Follow the steps to accurately complete your patient history questionnaire
- Press the ‘Get Form’ button to access the patient history questionnaire and open it in your online document editor.
- Fill in today's date at the top of the questionnaire for proper record-keeping.
- Provide your personal information. Enter your full name, date of birth, age, and sex by selecting either 'M' for male or 'F' for female.
- Complete your address details, including street, city, state, and zip code.
- List your phone numbers, including home, work, and cell, and circle the number you prefer as your primary daytime contact.
- If you wish to share your email address, which is optional, enter it in the provided space.
- Indicate the person or source that referred you on the line provided.
- Fill out your insurance information, including the primary subscriber's name and whether you have a vision plan.
- Provide the primary subscriber's date of birth and the last four digits of their social security number.
- Describe your general health in the designated space. This information helps the healthcare provider understand your medical background.
- For each specified system, indicate whether you have any problems by circling 'yes' or 'no'. Provide explanations for any 'yes' responses.
- Answer the diabetes screening question and specify the type and date of diagnosis if applicable.
- List any allergies to medication and note the reactions. If there are no allergies, indicate this as well.
- List your current medications or check the box if you have none.
- Indicate whether you smoke, and if female, answer if you are pregnant or nursing.
- Detail any past surgeries along with their dates.
- Record the name of your family doctor, the date of your last visit, and when you received your last tetanus shot.
- Provide your personal eye information, including the date of your last eye exam and whether you were dilated.
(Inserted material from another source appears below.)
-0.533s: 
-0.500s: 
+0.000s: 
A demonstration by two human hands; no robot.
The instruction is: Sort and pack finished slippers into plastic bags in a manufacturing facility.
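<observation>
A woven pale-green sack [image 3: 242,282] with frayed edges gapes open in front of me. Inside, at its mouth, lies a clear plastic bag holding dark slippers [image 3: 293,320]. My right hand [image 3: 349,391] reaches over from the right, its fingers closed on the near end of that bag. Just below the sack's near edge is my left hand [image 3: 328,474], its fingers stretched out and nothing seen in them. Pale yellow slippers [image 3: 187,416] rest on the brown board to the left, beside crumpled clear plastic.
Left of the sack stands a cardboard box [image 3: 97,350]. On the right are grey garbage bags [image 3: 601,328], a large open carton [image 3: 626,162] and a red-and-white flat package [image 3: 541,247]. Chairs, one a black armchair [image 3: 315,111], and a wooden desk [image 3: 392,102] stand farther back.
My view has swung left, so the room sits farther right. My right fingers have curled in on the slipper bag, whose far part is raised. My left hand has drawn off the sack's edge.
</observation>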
- Answer history questions regarding eye conditions, injuries, surgeries, and any use of glasses or contact lenses.
- Include information about your daily computer use and any eyestrain you experience.
- Fill in family medical and eye health history, indicating any relevant conditions and the relation to you.
- Once you have completed all sections of the questionnaire, you can save your changes, download, print, or share the completed form as needed.
Start filling out your Eyes on J Patient History Questionnaire online today!
Related links form
Common abnormal findings during an eye exam can include redness, swelling, discharge, or excessive tearing. Additionally, symptoms such as blurred vision or unusual sensitivity to light may indicate underlying conditions. The Eyes on J Patient History Questionnaire can help identify any prior issues or symptoms that may impact the examination process.